▶ _REQUIREMENT_: When copying the data below, keep only the lines from the one with "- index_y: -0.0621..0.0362" through the one with "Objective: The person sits", word for word, and skip the pictures.

▶ _DATA FOR THE TASK_:
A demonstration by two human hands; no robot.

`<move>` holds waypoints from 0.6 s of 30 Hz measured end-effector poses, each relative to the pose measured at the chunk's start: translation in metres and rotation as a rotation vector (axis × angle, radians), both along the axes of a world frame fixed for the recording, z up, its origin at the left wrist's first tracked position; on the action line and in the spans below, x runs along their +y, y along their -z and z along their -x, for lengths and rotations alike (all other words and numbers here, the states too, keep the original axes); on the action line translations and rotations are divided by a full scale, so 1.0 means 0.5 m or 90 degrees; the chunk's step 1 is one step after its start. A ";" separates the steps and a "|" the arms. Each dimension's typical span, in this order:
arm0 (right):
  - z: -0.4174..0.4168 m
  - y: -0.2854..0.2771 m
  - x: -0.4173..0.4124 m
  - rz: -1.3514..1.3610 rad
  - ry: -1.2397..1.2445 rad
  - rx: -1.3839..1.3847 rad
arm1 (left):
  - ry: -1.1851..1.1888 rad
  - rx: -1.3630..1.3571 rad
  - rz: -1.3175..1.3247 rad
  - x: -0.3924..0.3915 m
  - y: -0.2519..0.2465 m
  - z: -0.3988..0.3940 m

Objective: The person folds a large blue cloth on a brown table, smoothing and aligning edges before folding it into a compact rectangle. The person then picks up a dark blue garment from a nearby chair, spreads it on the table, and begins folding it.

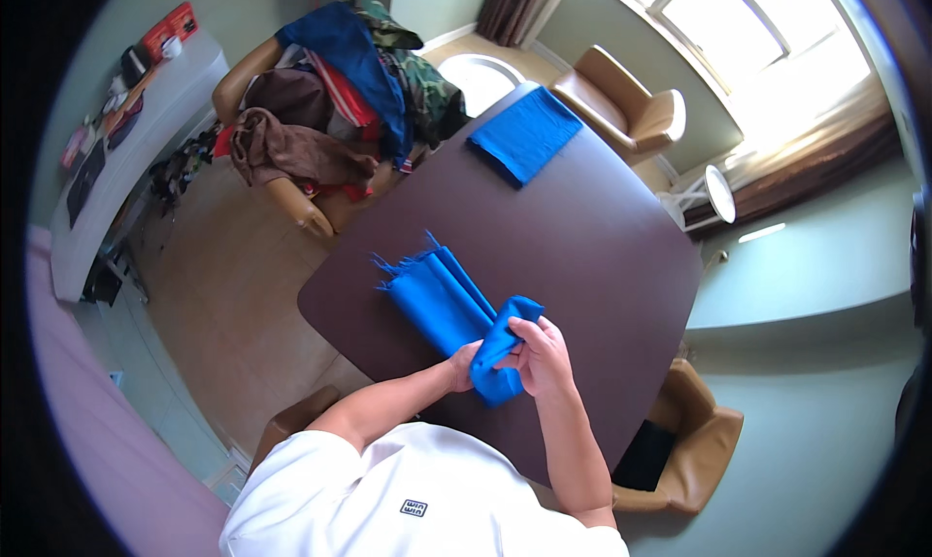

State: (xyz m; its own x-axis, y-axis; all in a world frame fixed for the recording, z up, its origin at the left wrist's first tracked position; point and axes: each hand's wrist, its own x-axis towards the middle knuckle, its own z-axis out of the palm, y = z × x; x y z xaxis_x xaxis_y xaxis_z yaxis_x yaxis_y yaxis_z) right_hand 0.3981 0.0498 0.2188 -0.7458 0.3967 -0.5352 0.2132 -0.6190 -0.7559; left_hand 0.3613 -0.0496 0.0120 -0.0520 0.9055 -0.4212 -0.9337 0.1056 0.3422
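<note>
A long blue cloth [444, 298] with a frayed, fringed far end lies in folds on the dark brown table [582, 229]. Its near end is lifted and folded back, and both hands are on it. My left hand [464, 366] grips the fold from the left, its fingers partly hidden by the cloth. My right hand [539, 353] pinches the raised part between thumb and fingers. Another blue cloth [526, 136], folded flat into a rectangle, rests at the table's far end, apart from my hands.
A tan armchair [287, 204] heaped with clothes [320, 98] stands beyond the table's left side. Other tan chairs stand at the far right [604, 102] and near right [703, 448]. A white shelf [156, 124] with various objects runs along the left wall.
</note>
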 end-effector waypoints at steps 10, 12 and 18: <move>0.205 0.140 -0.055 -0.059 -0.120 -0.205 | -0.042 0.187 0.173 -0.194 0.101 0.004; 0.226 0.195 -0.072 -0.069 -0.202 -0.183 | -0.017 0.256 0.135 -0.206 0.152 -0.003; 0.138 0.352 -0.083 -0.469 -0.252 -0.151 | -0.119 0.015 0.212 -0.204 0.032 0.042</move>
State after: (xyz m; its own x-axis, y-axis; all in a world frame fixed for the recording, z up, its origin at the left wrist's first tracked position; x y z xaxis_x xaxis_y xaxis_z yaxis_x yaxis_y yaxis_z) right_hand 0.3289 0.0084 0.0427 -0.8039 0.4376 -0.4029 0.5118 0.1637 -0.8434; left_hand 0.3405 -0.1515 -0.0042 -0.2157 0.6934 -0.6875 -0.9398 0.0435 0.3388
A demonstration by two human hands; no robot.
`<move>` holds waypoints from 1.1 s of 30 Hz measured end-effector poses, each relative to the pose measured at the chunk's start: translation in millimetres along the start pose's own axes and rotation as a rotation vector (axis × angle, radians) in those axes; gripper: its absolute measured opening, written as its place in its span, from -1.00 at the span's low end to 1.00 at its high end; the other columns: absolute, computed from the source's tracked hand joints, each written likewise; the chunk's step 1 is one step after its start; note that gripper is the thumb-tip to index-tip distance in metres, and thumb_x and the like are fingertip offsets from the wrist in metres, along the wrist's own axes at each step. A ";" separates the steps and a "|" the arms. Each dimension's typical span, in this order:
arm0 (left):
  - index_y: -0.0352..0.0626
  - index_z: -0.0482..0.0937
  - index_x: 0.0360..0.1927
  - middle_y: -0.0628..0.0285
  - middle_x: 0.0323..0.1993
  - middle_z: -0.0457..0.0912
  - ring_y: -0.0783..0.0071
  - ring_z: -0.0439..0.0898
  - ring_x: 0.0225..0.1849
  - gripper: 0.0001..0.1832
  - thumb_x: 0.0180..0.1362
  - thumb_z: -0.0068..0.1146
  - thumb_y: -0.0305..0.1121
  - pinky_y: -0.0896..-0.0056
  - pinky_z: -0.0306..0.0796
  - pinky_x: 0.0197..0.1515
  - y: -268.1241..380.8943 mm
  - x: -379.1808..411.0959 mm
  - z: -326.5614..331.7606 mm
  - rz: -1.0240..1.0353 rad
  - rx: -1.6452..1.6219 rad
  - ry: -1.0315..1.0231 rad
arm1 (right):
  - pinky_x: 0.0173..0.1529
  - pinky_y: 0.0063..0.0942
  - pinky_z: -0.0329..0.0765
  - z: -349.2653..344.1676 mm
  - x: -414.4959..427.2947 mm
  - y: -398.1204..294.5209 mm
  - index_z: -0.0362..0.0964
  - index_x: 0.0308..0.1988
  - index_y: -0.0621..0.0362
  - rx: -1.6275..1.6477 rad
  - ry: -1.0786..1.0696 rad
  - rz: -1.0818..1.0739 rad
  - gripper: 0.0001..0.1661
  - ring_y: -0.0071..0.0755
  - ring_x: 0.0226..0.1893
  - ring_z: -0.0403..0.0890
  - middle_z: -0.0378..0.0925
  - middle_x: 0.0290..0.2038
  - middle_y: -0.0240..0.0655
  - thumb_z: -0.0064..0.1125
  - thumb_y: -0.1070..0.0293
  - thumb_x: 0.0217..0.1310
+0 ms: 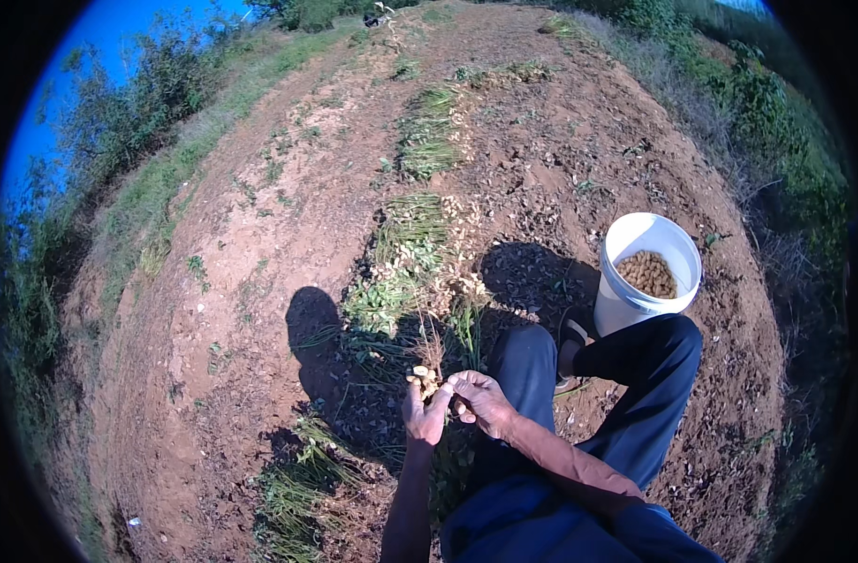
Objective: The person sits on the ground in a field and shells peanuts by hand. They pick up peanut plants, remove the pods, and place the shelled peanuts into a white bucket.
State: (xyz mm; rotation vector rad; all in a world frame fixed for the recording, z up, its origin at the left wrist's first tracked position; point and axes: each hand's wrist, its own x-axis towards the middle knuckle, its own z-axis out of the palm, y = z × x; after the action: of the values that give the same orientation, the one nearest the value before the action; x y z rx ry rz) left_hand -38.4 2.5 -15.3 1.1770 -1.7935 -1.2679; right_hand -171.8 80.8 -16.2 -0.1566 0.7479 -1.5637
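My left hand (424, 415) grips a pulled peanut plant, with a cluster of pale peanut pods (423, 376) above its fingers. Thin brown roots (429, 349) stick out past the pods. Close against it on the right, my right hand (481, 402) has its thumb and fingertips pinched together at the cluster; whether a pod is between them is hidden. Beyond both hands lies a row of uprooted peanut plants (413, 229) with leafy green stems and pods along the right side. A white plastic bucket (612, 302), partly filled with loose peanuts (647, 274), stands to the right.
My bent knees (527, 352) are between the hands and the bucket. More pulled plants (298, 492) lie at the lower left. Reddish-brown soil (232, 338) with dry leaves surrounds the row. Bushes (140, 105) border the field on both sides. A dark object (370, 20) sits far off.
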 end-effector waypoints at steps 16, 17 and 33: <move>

▶ _EXERCISE SOLUTION_:
  - index_y: -0.0621..0.0362
  - rx: -1.6275..1.6477 rad
  - ry: -1.0786..1.0696 rad
  - rz: -1.0818..1.0739 rad
  - gripper: 0.0001..0.1661
  - ring_y: -0.0071..0.0755
  - ring_x: 0.0226..0.1893
  - ring_z: -0.0403..0.0890
  - middle_z: -0.0378..0.0925
  - middle_x: 0.0290..0.2038
  - middle_y: -0.0240..0.0655
  - thumb_z: -0.0064..0.1125
  - thumb_y: -0.1070..0.0293
  - thumb_x: 0.0217..0.1310
+0 ms: 
Objective: The person sits on the ground in a field and shells peanuts by hand. They pick up peanut plants, remove the pods, and place the shelled peanuts into a white bucket.

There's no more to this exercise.